▸ **Items listed in a dataset**
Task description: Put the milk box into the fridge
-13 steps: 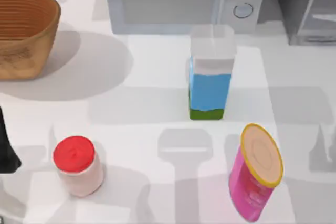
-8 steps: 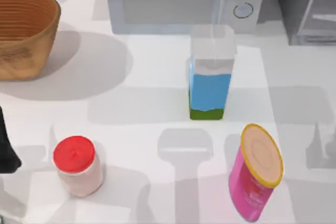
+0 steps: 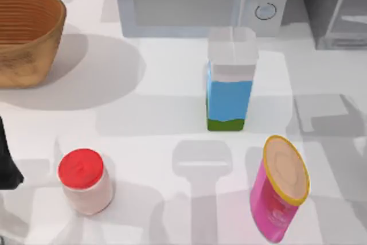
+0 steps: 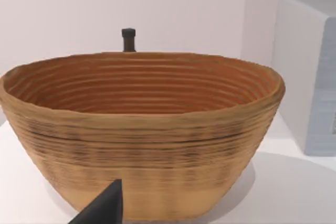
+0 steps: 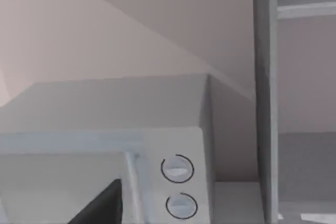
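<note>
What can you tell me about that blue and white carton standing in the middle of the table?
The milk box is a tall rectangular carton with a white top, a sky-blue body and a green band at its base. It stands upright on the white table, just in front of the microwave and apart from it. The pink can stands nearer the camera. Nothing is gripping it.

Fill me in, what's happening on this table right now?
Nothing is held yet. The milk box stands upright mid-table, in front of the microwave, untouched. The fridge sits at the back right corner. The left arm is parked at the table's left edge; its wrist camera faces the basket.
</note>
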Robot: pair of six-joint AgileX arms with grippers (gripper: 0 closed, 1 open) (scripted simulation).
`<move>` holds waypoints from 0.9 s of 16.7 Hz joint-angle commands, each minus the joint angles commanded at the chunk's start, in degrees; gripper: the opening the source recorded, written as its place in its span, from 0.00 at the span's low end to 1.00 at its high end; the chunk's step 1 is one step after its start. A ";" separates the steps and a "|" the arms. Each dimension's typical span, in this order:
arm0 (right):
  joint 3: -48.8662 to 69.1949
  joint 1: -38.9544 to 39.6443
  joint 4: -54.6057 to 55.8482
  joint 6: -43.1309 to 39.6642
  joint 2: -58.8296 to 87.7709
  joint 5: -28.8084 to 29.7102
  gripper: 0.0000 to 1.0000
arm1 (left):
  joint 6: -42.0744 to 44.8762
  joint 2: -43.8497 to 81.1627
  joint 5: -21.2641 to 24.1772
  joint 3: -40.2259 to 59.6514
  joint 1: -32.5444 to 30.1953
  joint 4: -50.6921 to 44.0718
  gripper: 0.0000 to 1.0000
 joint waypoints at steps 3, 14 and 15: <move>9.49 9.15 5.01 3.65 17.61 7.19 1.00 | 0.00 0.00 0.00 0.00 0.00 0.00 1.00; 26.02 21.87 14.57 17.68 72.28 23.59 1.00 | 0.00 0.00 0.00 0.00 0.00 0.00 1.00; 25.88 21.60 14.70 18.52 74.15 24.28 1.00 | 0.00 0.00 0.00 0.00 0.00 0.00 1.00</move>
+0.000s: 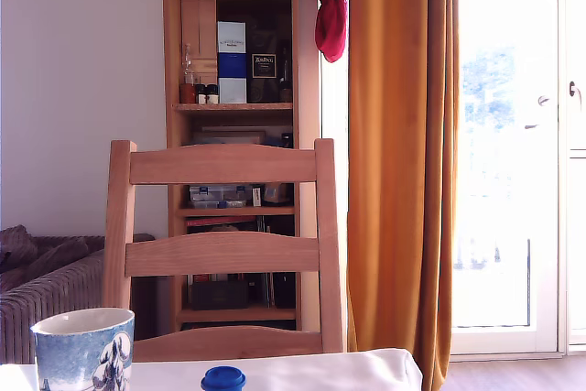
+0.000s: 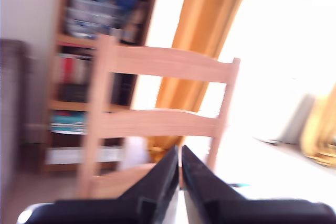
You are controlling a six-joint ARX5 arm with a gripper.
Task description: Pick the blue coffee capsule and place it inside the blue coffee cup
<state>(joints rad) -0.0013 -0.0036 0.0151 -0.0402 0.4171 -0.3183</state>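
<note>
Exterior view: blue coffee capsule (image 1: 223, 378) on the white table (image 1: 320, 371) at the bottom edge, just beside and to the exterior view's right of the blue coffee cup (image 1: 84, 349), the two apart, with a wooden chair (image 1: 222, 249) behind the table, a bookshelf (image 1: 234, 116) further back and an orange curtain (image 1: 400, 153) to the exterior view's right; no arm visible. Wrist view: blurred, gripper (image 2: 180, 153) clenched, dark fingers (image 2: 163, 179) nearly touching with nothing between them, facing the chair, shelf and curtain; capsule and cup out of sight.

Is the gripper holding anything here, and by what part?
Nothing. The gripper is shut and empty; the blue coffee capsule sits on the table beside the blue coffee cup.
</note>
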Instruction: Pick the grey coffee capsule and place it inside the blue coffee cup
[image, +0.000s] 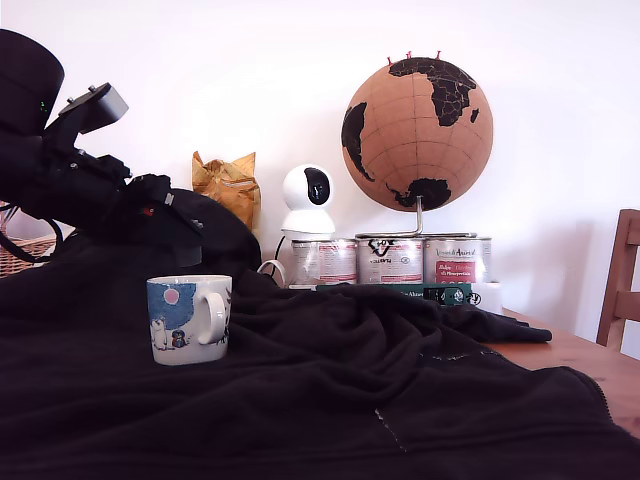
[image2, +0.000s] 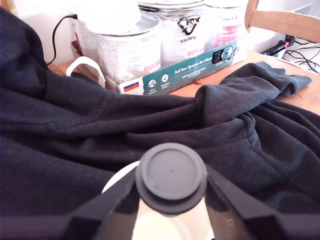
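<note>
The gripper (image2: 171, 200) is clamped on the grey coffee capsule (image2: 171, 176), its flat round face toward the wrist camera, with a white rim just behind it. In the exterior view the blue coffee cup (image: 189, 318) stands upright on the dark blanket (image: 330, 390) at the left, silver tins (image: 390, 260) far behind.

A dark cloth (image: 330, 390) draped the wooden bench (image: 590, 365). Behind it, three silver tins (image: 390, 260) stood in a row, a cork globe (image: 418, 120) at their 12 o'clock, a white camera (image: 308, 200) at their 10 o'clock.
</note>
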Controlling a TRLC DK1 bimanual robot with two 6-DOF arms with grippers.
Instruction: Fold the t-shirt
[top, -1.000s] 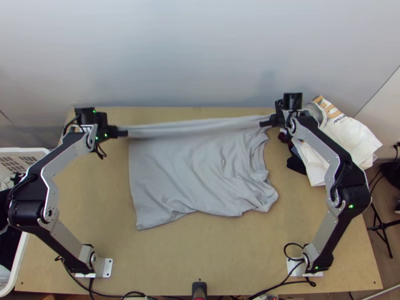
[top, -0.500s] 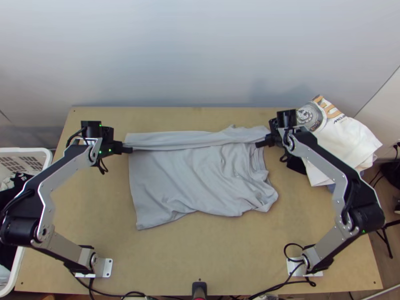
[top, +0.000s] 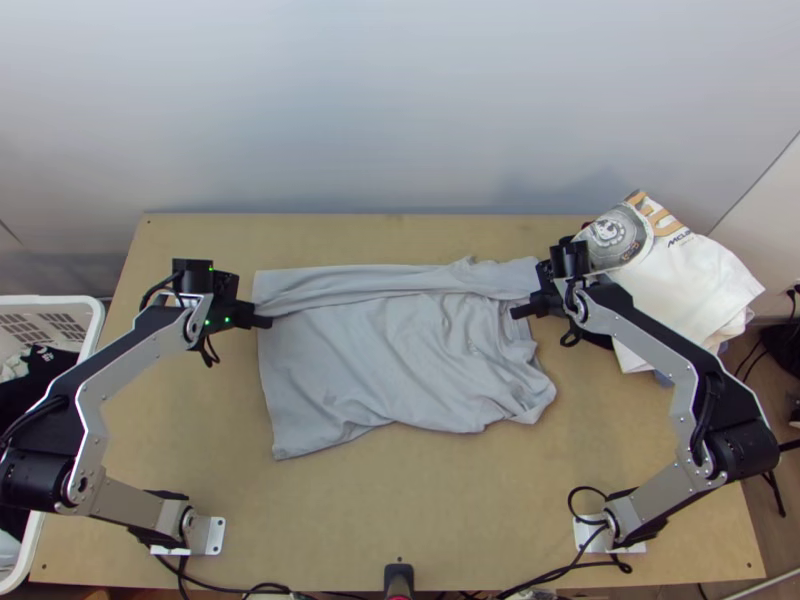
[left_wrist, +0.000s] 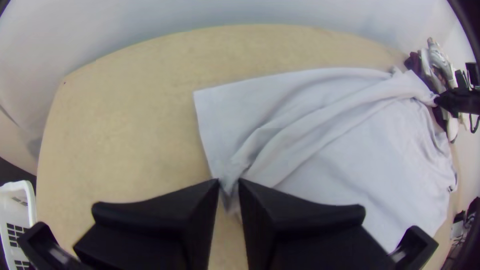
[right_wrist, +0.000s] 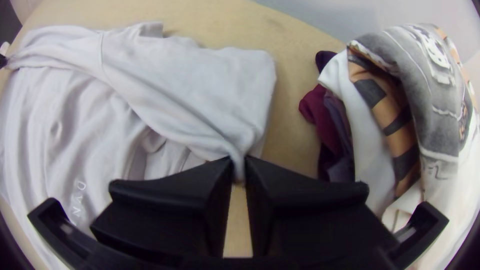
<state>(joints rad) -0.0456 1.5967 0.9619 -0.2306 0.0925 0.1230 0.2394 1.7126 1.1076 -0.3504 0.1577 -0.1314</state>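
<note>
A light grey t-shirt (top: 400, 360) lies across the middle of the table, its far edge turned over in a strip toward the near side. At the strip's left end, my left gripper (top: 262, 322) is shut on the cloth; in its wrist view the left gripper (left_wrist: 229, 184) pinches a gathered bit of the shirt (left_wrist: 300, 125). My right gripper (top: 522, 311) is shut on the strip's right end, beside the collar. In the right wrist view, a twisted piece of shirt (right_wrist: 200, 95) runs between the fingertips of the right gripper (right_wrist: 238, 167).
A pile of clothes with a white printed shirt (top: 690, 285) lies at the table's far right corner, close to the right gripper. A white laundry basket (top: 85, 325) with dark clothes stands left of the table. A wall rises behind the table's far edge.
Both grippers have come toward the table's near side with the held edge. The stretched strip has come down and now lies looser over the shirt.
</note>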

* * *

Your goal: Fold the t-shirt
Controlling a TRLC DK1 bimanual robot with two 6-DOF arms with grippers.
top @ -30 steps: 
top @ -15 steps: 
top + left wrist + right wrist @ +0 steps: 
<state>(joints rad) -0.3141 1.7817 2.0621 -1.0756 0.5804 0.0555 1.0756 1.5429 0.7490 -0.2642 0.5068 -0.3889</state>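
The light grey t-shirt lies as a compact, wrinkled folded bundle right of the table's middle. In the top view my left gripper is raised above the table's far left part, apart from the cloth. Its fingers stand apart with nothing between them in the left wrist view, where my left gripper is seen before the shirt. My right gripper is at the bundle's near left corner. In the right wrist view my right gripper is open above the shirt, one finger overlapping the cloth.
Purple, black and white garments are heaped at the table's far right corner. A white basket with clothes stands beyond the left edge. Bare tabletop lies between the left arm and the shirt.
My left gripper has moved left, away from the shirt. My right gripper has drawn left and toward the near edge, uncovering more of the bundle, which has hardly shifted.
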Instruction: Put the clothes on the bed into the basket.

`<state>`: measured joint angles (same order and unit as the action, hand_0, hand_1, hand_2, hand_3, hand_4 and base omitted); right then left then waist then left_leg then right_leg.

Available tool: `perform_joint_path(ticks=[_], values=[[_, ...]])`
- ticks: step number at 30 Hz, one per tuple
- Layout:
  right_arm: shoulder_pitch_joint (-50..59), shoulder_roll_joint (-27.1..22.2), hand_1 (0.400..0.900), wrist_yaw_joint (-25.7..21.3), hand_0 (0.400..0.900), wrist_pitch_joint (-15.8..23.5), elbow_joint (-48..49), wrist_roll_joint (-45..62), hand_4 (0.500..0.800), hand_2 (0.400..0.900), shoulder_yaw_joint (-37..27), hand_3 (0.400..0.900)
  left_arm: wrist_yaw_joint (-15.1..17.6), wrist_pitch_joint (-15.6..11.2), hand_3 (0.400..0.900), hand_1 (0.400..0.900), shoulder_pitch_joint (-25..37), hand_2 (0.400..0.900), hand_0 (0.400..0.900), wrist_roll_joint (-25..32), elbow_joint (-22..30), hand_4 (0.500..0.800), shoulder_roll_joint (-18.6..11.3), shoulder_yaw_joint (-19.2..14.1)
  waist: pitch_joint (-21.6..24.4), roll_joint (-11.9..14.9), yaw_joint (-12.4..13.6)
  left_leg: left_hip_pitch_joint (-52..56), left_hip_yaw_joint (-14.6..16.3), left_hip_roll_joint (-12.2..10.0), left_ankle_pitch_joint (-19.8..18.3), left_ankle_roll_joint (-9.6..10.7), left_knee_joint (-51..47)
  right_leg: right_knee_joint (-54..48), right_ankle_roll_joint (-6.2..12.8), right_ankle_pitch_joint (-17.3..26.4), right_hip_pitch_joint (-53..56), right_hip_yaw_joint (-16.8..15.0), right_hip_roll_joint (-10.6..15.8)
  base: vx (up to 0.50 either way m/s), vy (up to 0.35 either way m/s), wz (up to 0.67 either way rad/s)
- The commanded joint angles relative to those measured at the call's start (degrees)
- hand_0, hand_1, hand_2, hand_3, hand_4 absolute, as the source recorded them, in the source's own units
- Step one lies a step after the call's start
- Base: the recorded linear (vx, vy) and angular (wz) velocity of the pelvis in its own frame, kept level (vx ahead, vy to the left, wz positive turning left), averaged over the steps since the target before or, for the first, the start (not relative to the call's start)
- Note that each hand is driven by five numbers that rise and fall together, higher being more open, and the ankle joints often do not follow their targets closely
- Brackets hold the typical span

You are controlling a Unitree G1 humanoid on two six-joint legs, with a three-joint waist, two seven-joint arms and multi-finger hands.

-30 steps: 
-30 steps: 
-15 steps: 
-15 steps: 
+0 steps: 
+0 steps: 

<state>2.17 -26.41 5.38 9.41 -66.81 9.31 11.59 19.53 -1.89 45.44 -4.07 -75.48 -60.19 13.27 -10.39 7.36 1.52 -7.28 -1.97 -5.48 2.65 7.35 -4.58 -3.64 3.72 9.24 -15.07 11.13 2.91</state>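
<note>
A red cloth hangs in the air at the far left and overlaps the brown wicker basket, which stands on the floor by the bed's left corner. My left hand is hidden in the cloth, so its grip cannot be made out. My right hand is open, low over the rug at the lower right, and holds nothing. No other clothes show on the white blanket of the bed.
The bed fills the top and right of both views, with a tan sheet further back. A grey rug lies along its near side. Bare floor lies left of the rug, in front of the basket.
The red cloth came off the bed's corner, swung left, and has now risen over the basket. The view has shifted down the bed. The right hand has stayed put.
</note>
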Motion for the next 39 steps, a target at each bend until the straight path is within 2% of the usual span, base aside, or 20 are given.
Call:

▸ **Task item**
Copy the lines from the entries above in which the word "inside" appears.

▸ **Exercise answer**
Task description: Pick the blue coffee capsule and place it inside the blue coffee cup
Instruction: Pick the grey coffee capsule and place it inside the blue coffee cup

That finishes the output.